Sometimes they’re looking at newspapers, or magazines, or they’re hand (which I’m assuming they’ve got a phone or something down there…at least I hope so).

Over the years every other person had their noses buried in books by John Grisham or Tom Clancy; sometimes I didn’t notice the title because all I saw were those little stickers that proclaimed this work an “Oprah “book.

Without exception I saw that the people who were reading those books looked grim and withdrawn. Their mouths were set in hard lines and when their stop came up they’d take their book jam a marker into place and bury their book in a backpack or purse or briefcase.

Their gestures were clinical and thoughtless.

Unless you’re like me and made it a point to notice what people were reading you wouldn’t know.

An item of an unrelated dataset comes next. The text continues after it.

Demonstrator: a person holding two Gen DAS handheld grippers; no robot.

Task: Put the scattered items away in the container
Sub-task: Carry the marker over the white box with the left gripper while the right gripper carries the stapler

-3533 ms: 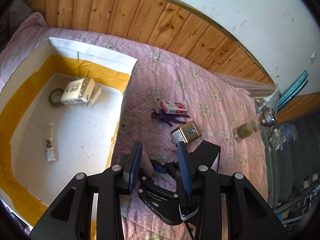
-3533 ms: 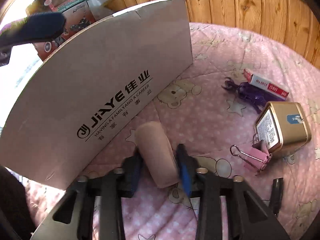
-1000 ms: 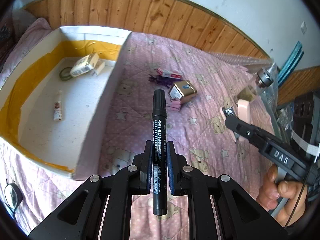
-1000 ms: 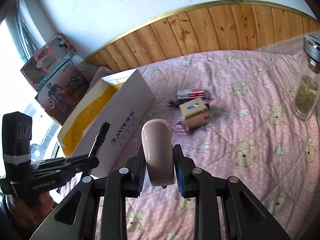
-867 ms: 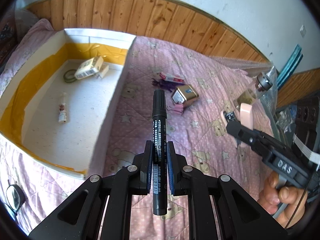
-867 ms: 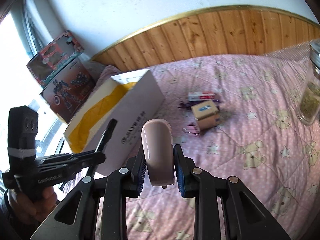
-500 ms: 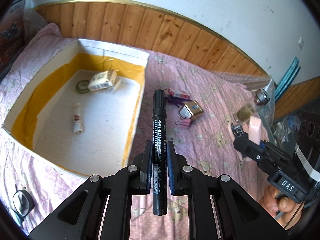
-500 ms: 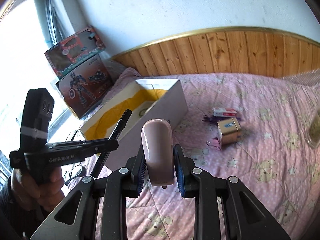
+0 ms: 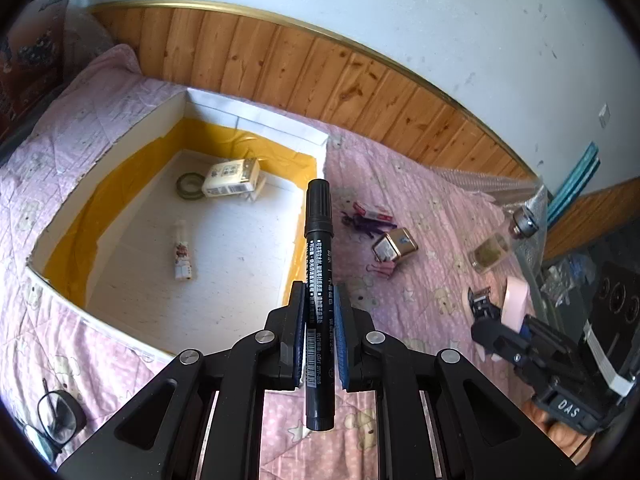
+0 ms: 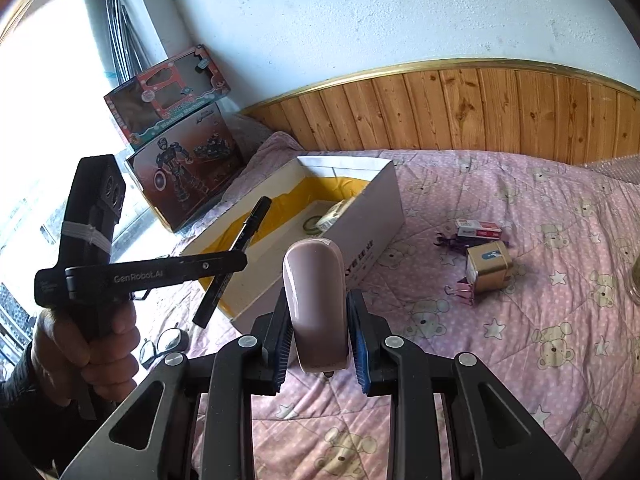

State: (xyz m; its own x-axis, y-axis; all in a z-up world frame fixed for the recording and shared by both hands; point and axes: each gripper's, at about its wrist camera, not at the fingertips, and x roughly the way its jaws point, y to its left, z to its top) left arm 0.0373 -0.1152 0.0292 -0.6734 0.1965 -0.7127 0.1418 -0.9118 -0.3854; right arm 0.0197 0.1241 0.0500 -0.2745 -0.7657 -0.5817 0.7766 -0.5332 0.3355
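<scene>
Box now nearer | marker clamped | glasses (right view clearer)

Each fisheye rides its own gripper, looking steeply down over the bed. Left view has the box at ten o'clock; right view at twelve. Both share it.

Bed with a pink bear-print quilt, carrying a box and loose items.

The box sits on the left; to its right lie a red-white pack, a purple clip, a gold tin, a pink binder clip and, farther right, a jar. Glasses lie near left.
</scene>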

These books were something that Commuters ‘did’ on the way to work and when they were done commuting they were done with the book.

Of course, Harry Potter changed all of that.

When these people read the Potter books they’re leaning into the book, their faces are animated and when their stop comes up they carefully pop a marker into place and they carry their book under their arms close to themselves.

So today I thought, really, all theories aside what is it about a kid studying magic that really interests us?

And then I thought about my kids and how they used to demand “A Story “at bedtime.

“What kind of story?” I used to ask.

And my kids would say, “A good one.”

This is the kind of story my kids considered “good “and the ones I liked to tell:

We liked stories about good guys who win, about people who are fair, about friends that are loyal and stories where you get the chance to have that moment where you can be the person you know that you really are.

When I’d finish they’d look up and say, ” now that’s a story…a good one.”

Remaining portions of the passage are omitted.